Instability plots and measures for a prediction model developed in a small sample size scenario (752 participants, 53 events, 27 candidate predictors, and Events per Predictor Parameter [EPP] of 2), for each of three different modeling approaches.

4.3. LASSO and uniform shrinkage with a minimum sample size for model development

We now examine instability in a dataset that meets our minimum sample size criteria (Riley et al., 2020), which targets low overfitting and precise estimation of the overall risk.
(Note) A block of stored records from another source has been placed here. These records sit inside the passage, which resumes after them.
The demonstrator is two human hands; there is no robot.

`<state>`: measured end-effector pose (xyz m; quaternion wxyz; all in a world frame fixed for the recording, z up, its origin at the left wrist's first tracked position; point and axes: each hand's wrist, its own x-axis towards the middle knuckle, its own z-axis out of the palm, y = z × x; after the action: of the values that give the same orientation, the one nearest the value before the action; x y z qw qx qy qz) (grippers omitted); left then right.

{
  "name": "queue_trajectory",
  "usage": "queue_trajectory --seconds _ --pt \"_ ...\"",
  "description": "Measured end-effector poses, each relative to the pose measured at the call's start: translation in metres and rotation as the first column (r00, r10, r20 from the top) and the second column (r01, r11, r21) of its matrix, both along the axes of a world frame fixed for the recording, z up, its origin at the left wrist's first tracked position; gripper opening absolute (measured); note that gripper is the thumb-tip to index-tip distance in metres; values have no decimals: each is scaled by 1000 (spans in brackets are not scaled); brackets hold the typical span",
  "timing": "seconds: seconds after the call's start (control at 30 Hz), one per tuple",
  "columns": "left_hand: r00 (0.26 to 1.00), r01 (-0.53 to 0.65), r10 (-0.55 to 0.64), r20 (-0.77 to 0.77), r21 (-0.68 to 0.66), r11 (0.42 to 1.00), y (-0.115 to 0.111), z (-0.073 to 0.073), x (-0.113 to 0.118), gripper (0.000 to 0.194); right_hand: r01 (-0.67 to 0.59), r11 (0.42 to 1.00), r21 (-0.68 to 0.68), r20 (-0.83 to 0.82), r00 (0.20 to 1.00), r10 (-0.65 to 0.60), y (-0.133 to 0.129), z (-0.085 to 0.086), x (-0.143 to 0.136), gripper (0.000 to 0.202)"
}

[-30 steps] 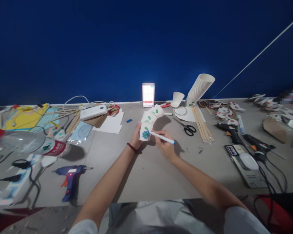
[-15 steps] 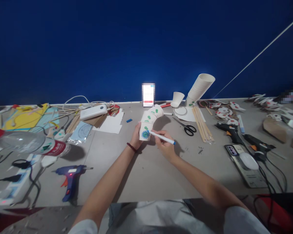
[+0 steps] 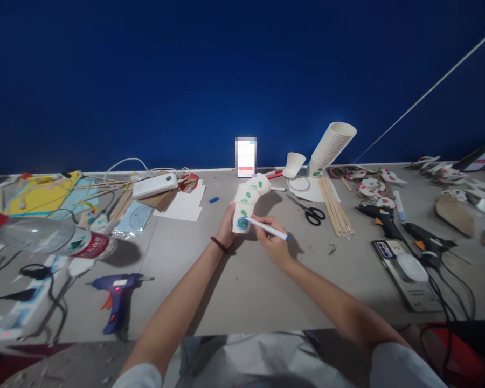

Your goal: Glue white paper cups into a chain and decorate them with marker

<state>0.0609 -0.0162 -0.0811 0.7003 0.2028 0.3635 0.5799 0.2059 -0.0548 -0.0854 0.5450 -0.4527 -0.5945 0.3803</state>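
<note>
A curved chain of white paper cups (image 3: 248, 196), joined end to end, carries green blotches and a blue-ringed green circle near its lower end. My left hand (image 3: 227, 229) grips this chain from its left side, with some fingers hidden behind it. Between the fingers of my right hand (image 3: 274, 242) is a white marker (image 3: 271, 230) with a blue end. The marker's tip is at the edge of the blue ring, on the lowest cup. A small blue cap (image 3: 214, 200) lies on the table to the left of the cups.
Black scissors (image 3: 313, 214), wooden sticks (image 3: 334, 207) and a leaning cup stack (image 3: 332, 146) stand or lie to the right. Black glue guns (image 3: 382, 218) and a phone (image 3: 406, 277) are farther right. On the left are a blue glue gun (image 3: 117, 296), a plastic bottle (image 3: 52, 237) and a power strip (image 3: 28, 307).
The cup chain has shifted very slightly to the right in my left hand. The marker's tip stays by the blue ring, and its back end has moved slightly left.
</note>
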Motion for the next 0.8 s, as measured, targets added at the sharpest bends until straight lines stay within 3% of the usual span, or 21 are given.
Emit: queue_trajectory --seconds 0.23,0.4,0.57,0.7,0.8 --pt "997 -69 70 13 -3 998 -3 -6 0 45 2 1000 -15 -23 1000 -2 -2 0 1 26" --pt "992 -100 96 77 51 994 -5 -2 0 41 41 999 -12 -46 998 -42 0 -1 2 34" --pt "984 -106 110 140 -39 994 -2 3 -4 39 53 998 -25 -68 996 -54 3 -5 2 34" --pt "984 -146 155 90 -107 984 -1 4 -1 54 42 999 -33 -66 997 -44 2 -4 2 31" --pt "986 -157 161 46 -76 985 -3 4 2 48 43 999 -18 -58 997 -44 1 -4 1 28"
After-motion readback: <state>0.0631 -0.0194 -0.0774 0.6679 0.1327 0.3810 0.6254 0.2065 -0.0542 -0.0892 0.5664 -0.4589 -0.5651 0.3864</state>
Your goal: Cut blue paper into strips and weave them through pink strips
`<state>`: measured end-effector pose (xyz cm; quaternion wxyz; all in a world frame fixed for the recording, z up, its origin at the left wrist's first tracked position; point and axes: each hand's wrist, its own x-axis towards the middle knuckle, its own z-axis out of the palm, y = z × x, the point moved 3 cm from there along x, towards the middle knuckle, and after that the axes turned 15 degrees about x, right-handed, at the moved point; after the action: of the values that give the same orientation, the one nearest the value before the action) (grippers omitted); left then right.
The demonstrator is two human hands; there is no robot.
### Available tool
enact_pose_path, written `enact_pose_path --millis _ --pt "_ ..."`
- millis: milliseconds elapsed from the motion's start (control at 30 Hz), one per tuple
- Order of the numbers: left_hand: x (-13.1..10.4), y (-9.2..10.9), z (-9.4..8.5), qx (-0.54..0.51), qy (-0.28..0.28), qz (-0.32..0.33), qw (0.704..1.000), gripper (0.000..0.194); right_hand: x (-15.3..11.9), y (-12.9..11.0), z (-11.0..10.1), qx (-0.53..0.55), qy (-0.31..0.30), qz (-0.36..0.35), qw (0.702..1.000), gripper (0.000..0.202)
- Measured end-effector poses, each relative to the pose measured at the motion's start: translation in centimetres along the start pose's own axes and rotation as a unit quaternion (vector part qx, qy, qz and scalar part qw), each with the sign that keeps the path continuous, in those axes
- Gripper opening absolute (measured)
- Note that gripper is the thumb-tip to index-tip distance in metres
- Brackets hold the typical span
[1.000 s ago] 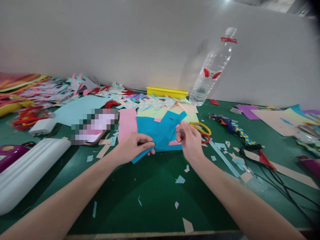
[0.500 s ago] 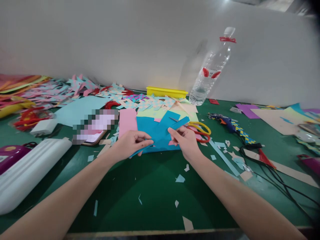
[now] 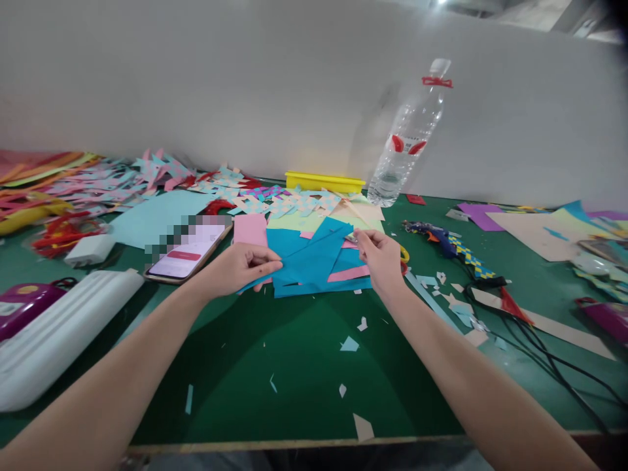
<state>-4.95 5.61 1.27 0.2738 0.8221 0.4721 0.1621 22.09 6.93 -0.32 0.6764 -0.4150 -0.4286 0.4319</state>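
Note:
A blue paper strip (image 3: 314, 243) runs between my hands above the paper pile, hard to tell apart from the same-coloured paper below. My left hand (image 3: 250, 267) pinches its left part, and a short tail hangs out under the fingers. At the other end, my right hand (image 3: 379, 256) closes thumb and finger on the strip's tip. Beneath lie blue paper sheets (image 3: 294, 289), with pink paper (image 3: 249, 229) beside them at the left. Scissors (image 3: 404, 255) show only part of their yellow and red handles behind my right hand.
A phone (image 3: 184, 256) and a long white object (image 3: 69, 333) lie on the left. Behind stand a yellow tray (image 3: 324, 182) and a leaning water bottle (image 3: 405, 147). Right of my hands are a woven paper piece (image 3: 468, 254), black cables (image 3: 544, 353) and paper scraps (image 3: 349, 344).
My hands have moved apart, the right one going right and slightly up, the left one left. The blue strip now stretches between them, where its right end stuck out past my right fingers before.

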Motion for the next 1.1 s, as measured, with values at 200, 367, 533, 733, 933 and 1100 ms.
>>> enact_pose_path --millis 200,367,533,733,933,1100 --pt "-0.1 -0.1 -0.1 0.155 -0.062 0.070 0.983 0.042 0.1 -4.2 -1.5 -0.099 0.021 -0.183 0.978 0.027" --pt "0.0 -1.1 -0.6 0.337 0.039 0.069 0.938 0.042 0.1 -4.1 -4.7 -0.311 -0.049 -0.195 0.929 0.023" --pt "-0.2 1.0 0.6 0.332 0.130 0.129 0.925 0.034 0.3 -2.0 -6.6 -0.527 -0.136 -0.197 0.816 0.031" --pt "-0.3 3.5 3.7 0.276 0.028 0.261 0.925 0.027 1.1 0.1 -7.2 -0.547 -0.194 -0.118 0.806 0.035" --pt "-0.4 2.7 3.7 0.237 -0.034 0.232 0.943 0.023 2.0 0.7 -7.7 -0.547 -0.152 -0.098 0.818 0.033" --pt "-0.5 1.4 2.8 0.279 -0.025 0.182 0.942 0.028 2.0 0.6 -7.6 -0.540 -0.158 -0.113 0.819 0.033"
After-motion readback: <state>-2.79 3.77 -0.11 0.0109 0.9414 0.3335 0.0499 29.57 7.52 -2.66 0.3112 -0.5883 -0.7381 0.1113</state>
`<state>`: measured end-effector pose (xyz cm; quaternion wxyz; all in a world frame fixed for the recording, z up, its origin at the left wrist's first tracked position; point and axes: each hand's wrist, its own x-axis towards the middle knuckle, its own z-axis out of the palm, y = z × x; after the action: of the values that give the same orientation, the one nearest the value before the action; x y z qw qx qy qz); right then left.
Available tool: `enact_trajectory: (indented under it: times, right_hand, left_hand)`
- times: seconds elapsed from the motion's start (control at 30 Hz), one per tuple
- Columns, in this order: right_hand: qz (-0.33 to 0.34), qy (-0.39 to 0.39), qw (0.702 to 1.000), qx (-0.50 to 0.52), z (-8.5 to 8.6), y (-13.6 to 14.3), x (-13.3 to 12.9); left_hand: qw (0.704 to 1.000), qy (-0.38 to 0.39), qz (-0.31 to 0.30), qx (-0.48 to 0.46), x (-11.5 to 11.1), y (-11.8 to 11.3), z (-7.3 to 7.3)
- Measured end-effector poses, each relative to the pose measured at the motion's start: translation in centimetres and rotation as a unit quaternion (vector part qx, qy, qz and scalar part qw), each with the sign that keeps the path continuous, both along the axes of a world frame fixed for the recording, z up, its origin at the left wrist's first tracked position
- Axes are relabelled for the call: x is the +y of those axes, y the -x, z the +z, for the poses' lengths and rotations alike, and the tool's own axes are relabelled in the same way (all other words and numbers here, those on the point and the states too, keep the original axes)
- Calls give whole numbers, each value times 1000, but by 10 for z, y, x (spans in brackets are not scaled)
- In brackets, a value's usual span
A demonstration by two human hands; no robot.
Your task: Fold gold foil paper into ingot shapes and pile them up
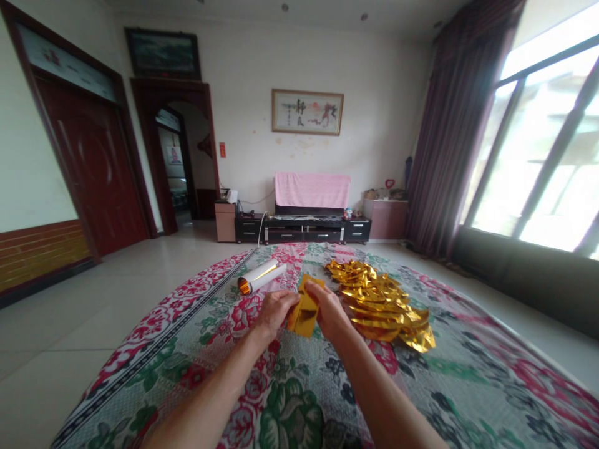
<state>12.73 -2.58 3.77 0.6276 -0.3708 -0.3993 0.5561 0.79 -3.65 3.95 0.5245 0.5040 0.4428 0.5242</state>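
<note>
A small flat piece of gold foil paper (307, 313) is held up between both hands above the flowered cloth. My left hand (275, 313) pinches its left edge with closed fingers. On the other side, my right hand (328, 305) grips the upper right edge, thumb on the front. To the right lies a heap of folded, shiny gold foil pieces (381, 299), spread in a long row. Beyond my left hand rests a white roll (262, 276) with gold showing in its open end.
Both hands are over a large surface covered by a flowered cloth (292, 411). Farther off stand a low black cabinet (304, 234) and a pink cloth (312, 189) draped over something. A curtain (440, 131) and windows are at right, a red door (93, 162) at left.
</note>
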Motion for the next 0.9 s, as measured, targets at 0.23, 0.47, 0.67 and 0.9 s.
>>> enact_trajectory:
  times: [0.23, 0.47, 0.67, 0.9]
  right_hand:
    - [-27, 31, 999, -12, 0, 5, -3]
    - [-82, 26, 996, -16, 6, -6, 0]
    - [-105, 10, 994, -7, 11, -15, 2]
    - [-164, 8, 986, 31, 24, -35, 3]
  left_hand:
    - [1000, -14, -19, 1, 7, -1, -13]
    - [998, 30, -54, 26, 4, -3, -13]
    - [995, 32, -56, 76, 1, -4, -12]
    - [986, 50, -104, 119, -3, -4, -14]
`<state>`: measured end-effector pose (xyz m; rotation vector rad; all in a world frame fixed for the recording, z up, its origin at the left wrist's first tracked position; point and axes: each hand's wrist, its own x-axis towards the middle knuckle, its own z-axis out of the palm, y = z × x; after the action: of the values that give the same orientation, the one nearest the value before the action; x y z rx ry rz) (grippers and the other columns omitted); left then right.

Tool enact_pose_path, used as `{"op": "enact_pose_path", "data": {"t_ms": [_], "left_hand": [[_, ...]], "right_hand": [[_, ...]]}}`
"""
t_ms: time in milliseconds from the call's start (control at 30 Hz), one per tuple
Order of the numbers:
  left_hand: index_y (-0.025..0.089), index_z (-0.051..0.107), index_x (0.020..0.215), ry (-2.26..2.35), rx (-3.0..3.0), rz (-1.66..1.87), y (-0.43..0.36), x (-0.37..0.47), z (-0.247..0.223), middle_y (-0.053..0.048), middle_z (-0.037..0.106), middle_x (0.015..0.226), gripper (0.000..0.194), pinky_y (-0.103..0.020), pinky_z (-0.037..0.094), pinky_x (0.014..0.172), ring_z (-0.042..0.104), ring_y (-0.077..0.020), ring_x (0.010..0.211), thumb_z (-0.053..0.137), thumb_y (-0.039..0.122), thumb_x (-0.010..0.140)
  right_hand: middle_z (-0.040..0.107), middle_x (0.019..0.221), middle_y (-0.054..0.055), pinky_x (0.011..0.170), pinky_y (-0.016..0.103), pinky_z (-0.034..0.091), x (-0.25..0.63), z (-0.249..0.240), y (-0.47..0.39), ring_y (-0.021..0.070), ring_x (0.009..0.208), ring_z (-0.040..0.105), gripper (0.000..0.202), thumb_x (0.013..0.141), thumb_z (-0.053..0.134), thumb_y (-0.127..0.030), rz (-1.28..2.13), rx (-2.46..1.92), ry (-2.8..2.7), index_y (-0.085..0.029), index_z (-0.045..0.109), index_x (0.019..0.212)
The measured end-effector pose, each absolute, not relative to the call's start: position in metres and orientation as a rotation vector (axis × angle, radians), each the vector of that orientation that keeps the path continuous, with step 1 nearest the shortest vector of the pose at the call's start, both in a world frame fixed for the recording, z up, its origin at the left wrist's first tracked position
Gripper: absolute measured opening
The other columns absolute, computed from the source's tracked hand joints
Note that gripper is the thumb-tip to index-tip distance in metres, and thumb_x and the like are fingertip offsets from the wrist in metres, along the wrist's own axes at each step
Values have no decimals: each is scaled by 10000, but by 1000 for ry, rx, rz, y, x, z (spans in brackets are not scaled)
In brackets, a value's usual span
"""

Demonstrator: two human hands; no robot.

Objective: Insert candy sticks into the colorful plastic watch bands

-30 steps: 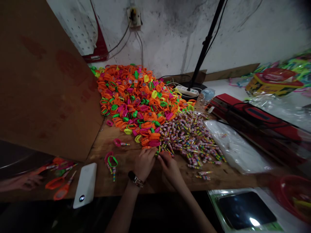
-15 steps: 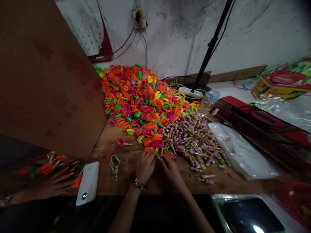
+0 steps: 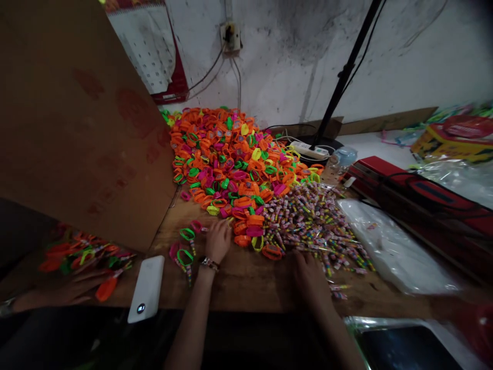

With seven predictors, the minimum sample size scenario was defined by applying our sample size formulas assuming a Cox–Snell R 2 of 0.08 and targeting a uniform shrinkage factor of 0.9, leading to 752 participants (53 deaths) corresponding to an EPP of 7.5 (Riley et al., 2019a, 2020) We develop two models in a random sample size of 752 participants, using:

  1. Logistic regression with a LASSO penalty, using 10‐fold cross‐validation to estimate the tuning parameter;

  2. Logistic regression followed by a uniform shrinkage of predictor effects (estimated using the heuristic shrinkage of Van Houwelingen and Le Cessie (1990) and reestimation of the model intercept to ensure calibration‐in‐the‐large.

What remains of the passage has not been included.